▶ Assignment: From the listing below, copy only the lines running from the line that contains "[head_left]" to the line that contains "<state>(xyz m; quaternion", both included.

▶ Exercise material:
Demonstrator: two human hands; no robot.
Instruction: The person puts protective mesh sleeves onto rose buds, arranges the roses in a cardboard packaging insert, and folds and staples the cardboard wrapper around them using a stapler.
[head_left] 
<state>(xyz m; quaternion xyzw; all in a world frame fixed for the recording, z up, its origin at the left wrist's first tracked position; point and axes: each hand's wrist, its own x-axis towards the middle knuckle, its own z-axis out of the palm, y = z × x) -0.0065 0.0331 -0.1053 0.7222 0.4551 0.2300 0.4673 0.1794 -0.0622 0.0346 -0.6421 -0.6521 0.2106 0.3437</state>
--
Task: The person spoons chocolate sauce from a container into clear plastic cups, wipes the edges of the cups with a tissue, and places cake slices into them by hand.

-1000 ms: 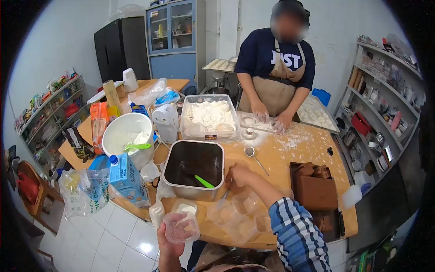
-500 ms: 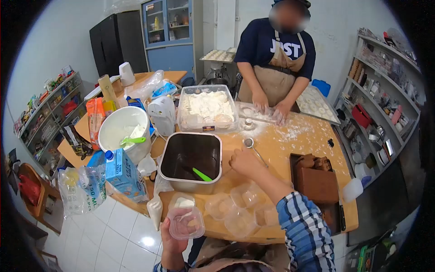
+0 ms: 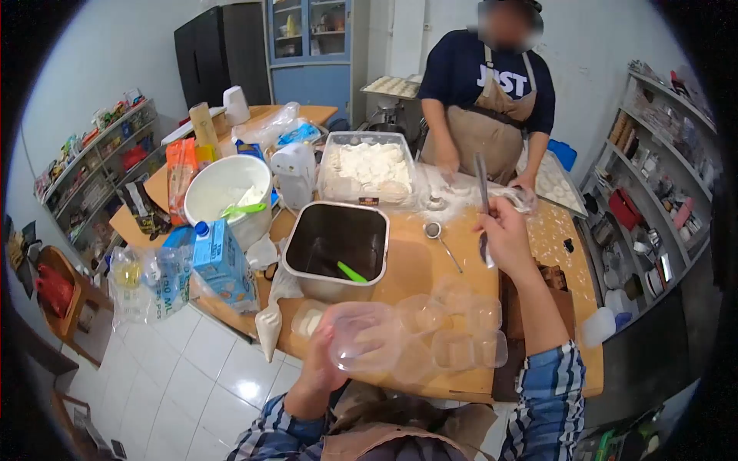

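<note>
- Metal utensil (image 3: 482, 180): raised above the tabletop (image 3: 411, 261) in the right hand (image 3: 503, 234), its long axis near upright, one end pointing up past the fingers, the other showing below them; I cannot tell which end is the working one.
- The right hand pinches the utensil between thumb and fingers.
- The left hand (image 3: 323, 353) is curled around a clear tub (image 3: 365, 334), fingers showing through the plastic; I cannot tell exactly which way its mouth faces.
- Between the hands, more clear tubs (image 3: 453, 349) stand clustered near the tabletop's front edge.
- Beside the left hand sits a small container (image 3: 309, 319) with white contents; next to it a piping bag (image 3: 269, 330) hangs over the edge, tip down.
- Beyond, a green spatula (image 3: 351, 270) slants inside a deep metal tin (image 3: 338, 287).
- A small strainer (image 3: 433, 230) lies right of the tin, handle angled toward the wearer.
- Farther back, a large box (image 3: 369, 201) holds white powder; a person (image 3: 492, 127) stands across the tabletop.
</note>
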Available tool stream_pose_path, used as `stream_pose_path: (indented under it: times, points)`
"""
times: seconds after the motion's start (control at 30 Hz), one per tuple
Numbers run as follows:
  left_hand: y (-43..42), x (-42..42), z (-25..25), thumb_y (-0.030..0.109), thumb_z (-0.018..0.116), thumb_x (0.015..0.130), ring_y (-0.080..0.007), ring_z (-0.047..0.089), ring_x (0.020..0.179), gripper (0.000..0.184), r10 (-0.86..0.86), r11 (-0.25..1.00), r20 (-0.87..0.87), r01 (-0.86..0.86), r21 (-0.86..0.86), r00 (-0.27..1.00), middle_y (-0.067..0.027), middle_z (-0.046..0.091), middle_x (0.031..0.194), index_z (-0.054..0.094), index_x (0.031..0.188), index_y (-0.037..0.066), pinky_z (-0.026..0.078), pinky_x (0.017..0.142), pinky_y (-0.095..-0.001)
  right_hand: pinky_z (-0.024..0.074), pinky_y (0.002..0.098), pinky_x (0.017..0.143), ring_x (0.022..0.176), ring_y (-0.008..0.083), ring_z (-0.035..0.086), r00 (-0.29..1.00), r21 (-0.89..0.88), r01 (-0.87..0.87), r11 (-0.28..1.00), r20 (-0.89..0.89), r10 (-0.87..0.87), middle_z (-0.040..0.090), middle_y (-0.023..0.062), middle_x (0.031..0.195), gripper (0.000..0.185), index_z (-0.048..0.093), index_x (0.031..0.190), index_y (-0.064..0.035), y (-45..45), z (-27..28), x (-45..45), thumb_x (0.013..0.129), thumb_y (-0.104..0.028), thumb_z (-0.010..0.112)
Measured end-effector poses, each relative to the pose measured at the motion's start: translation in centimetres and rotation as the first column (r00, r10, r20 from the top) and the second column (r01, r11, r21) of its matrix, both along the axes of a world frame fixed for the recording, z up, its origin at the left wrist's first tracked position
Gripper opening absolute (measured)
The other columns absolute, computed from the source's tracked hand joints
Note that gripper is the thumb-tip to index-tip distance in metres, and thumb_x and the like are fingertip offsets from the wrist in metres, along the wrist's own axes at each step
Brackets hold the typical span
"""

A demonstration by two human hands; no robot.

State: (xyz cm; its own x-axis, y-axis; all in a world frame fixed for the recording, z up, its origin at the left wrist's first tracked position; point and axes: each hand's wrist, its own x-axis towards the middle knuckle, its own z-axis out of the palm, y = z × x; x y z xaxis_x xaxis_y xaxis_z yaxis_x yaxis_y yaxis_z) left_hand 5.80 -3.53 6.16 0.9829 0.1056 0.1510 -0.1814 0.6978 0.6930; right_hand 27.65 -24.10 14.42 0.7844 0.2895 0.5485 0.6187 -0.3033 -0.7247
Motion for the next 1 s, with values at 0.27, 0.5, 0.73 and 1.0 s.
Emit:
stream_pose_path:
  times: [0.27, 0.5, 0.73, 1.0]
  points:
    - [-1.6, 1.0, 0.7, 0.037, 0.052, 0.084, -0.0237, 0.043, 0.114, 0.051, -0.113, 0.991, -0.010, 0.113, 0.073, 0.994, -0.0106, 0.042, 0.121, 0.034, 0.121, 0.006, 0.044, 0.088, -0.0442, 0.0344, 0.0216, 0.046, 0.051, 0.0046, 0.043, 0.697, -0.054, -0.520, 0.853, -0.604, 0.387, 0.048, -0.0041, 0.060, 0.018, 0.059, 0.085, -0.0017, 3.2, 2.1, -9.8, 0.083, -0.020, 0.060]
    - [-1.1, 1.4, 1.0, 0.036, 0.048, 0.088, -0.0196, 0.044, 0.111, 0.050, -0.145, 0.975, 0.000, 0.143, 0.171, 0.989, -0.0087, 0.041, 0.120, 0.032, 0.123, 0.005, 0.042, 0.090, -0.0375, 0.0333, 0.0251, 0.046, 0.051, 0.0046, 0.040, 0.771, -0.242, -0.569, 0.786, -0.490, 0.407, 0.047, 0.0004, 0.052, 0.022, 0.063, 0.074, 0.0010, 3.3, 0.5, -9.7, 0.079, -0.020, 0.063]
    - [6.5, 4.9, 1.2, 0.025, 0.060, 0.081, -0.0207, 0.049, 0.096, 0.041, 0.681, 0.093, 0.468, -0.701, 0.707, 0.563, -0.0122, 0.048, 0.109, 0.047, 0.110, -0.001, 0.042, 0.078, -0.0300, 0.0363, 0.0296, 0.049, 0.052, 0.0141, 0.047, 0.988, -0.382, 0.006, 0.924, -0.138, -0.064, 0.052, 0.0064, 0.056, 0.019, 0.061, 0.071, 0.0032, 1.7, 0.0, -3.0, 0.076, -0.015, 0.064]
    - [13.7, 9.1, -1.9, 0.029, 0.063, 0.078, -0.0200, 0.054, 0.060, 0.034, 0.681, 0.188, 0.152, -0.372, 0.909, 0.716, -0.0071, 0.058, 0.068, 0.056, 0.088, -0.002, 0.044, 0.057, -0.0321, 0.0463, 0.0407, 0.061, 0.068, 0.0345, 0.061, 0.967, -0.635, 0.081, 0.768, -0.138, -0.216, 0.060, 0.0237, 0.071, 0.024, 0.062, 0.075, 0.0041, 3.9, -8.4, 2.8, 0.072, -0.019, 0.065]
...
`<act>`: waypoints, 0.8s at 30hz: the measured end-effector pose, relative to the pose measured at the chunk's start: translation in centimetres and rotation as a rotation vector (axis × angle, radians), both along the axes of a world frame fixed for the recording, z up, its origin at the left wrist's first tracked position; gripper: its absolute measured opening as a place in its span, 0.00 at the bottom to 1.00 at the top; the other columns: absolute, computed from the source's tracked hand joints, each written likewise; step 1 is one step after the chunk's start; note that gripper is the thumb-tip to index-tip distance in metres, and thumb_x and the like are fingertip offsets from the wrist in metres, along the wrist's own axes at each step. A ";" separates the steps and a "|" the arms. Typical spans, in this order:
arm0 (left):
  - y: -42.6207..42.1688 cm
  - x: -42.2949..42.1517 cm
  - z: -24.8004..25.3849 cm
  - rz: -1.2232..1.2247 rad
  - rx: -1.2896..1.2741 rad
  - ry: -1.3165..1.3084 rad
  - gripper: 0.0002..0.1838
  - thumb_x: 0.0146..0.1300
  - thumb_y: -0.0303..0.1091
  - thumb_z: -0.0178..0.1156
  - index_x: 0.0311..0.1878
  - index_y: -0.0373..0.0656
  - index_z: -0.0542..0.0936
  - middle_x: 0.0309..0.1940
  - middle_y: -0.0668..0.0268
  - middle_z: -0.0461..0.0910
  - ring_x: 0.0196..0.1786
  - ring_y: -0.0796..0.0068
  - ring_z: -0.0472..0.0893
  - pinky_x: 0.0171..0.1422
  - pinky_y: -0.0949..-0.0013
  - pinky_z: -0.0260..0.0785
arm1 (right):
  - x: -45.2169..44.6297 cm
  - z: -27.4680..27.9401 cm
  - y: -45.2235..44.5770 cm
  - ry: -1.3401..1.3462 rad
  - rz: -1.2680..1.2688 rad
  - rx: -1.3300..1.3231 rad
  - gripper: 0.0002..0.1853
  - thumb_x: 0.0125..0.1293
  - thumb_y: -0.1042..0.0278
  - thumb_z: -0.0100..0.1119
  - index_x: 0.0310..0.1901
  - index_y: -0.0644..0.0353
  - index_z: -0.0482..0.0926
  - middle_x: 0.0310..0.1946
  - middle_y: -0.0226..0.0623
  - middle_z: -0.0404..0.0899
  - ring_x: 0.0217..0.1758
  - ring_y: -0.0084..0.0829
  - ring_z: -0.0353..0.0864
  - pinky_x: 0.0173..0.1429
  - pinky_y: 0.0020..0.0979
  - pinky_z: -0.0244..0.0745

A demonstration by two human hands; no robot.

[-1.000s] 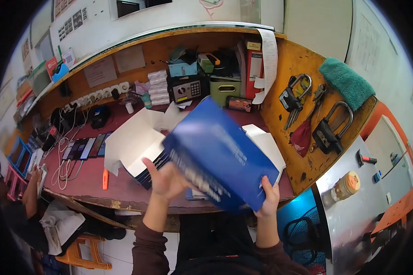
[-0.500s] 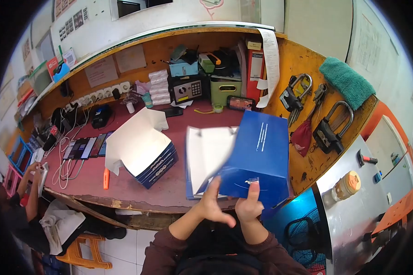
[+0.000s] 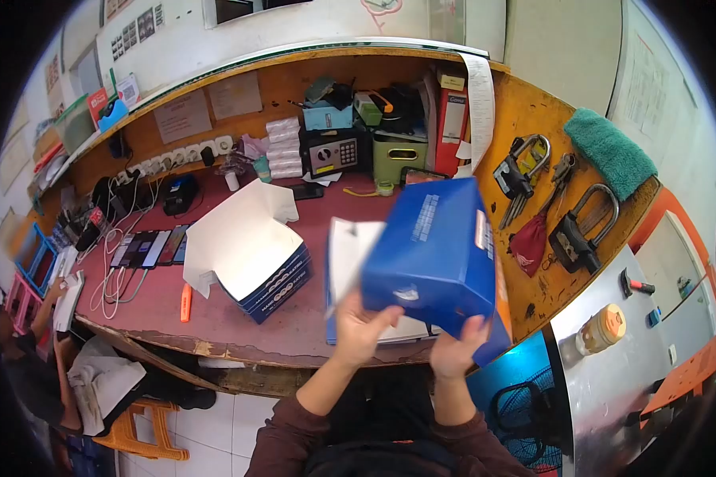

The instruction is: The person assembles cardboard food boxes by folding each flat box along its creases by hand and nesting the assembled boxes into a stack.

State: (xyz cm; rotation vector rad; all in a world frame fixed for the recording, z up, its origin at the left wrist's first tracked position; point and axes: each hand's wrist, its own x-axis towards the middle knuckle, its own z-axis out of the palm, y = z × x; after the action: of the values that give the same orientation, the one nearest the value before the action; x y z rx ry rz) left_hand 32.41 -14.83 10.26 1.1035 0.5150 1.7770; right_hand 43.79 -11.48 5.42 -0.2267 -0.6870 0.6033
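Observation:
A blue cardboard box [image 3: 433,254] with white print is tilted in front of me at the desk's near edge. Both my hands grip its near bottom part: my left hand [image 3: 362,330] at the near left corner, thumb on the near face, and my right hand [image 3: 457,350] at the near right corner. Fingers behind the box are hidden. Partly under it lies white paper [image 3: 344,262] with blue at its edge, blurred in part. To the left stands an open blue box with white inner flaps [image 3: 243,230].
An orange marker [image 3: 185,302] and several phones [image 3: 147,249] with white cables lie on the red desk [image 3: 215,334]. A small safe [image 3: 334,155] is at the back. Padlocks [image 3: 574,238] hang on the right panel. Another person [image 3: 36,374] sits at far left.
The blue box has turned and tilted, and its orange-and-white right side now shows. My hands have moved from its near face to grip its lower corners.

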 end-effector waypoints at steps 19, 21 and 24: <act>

▶ Answer to this task:
[head_left] 
<state>(xyz m; quaternion xyzw; all in a world frame fixed for the recording, z up, its origin at the left wrist's first tracked position; point and axes: each hand's wrist, its own x-axis towards the middle knuckle, its own z-axis out of the palm, y = z × x) -0.0065 0.0331 -0.1053 0.7222 0.4551 0.2300 0.4673 0.1794 -0.0622 0.0346 -0.6421 -0.6521 0.2106 0.3437</state>

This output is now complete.